FIG. 3 is a system diagram showing the configuration of the coolant filtering apparatus for graphite shown in FIG. 2 in more detail. In the structure of each part, the same parts as those in FIG. 1 and FIG. In the figure, an internal tank 31 is installed in the dirty tank 3, and a box-shaped strainer 32 is installed at a position on the inner upper side thereof where the coolant C1 flows down from the distribution box 2. The strainer 32 installs a wire mesh in the passage portion of the coolant C1, so that the inflow coolant C1
It is possible to remove relatively large foreign matter contained therein. Specifically, a wire mesh with a mesh interval of 1.3 mm was used for the strainer 32 of the example.

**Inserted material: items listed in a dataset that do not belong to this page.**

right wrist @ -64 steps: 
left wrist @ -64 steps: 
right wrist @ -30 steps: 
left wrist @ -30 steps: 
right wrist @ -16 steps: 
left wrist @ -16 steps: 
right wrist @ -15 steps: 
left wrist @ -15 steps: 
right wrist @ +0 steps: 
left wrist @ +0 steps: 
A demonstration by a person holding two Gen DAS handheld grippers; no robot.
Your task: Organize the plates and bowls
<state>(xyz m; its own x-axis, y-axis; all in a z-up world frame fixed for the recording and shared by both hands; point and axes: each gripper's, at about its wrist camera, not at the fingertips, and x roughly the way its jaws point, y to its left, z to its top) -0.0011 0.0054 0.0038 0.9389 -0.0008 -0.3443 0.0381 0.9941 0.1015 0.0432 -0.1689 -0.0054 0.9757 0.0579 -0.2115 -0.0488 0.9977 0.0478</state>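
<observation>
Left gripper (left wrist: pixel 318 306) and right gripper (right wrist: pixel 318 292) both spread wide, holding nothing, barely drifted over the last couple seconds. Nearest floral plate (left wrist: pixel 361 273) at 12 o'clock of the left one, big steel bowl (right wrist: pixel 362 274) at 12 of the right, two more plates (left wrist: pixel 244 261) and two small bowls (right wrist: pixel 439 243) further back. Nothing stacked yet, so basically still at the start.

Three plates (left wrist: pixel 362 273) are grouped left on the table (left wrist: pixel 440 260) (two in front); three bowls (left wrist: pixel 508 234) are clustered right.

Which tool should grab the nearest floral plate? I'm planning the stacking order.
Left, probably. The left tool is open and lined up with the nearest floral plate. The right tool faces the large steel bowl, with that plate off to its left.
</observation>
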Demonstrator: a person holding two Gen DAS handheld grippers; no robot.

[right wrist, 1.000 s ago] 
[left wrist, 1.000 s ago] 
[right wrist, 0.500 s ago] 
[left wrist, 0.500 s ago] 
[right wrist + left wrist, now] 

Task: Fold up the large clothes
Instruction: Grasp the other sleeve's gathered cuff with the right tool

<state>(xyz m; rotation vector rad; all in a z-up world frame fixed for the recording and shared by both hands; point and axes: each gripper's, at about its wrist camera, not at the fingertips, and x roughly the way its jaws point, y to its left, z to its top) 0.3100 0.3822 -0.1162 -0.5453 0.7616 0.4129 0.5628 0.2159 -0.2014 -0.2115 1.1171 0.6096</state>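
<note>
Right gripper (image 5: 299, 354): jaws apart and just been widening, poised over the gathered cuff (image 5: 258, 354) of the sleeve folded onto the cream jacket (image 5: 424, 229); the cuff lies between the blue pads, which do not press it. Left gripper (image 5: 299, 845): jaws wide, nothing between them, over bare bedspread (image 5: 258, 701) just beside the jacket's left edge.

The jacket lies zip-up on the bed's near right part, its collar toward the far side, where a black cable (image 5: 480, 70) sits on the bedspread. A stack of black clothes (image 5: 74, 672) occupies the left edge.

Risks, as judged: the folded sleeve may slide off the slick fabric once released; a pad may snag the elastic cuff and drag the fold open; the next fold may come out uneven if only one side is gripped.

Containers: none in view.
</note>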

A communication hole 33 is formed in the bottom of the inner tank 31 so that the coolant C1 can be communicated with the outer dirty tank 3.
Freely enter and leave. Furthermore, the suction pipe of the dirty pump 5 is connected to the bottom of the internal tank 31, and the dirty pump 5 sends the coolant C1 in the internal tank 31 to the cyclone 6. Here, the dirty pump 5
Is set to be larger than the inflow amount of the coolant C1, the insufficient amount of the inflow coolant C1 is supplied from the external dirty tank 3 through the communication hole 33.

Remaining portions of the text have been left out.